** Directions **
Nothing may be left out of the listing below but its images; repeat the rest exactly.
########
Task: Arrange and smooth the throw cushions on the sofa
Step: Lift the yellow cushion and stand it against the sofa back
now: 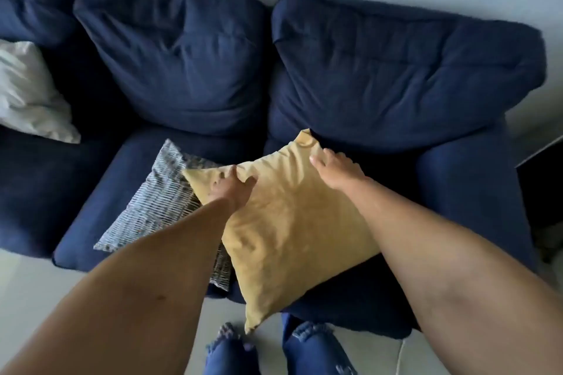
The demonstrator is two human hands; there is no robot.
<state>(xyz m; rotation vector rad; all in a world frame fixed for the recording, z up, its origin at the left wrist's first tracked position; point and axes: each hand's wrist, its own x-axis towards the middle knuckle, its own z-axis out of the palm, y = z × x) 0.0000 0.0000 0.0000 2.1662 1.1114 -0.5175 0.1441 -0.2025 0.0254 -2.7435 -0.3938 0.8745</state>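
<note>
A yellow cushion (292, 222) lies flat on the seat of the dark blue sofa (396, 70), its near corner hanging over the front edge. My left hand (233, 189) grips the cushion near its far left corner, fingers pinching the fabric. My right hand (338, 169) rests on the cushion's far right edge with fingers curled over it. A grey patterned cushion (155, 201) lies flat beside it on the left, partly covered by the yellow one and my left arm. A white cushion (27, 91) leans at the far left of the sofa.
Two big blue back cushions (182, 52) stand against the wall. The sofa's right armrest (469, 192) is beside the yellow cushion. My knees in blue jeans (307, 347) are close to the sofa's front. A dark piece of furniture (542, 186) stands at the right.
</note>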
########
** Response to this task **
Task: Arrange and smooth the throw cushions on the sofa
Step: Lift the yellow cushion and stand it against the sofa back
now: 
The demonstrator is two human hands; there is no robot.
<state>(xyz m; rotation vector rad; all in a world frame fixed for the recording, z up, its origin at the left wrist's first tracked position; point and axes: each hand's wrist, its own x-axis towards the middle knuckle, its own z-axis out of the palm, y = z × x) 0.0000 0.0000 0.0000 2.1662 1.1114 -0.5175 0.1441 -0.2025 0.0254 -2.7435 -0.3938 0.8745</state>
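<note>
A yellow cushion (292, 222) lies flat on the seat of the dark blue sofa (396, 70), its near corner hanging over the front edge. My left hand (233, 189) grips the cushion near its far left corner, fingers pinching the fabric. My right hand (338, 169) rests on the cushion's far right edge with fingers curled over it. A grey patterned cushion (155, 201) lies flat beside it on the left, partly covered by the yellow one and my left arm. A white cushion (27, 91) leans at the far left of the sofa.
Two big blue back cushions (182, 52) stand against the wall. The sofa's right armrest (469, 192) is beside the yellow cushion. My knees in blue jeans (307, 347) are close to the sofa's front. A dark piece of furniture (542, 186) stands at the right.
</note>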

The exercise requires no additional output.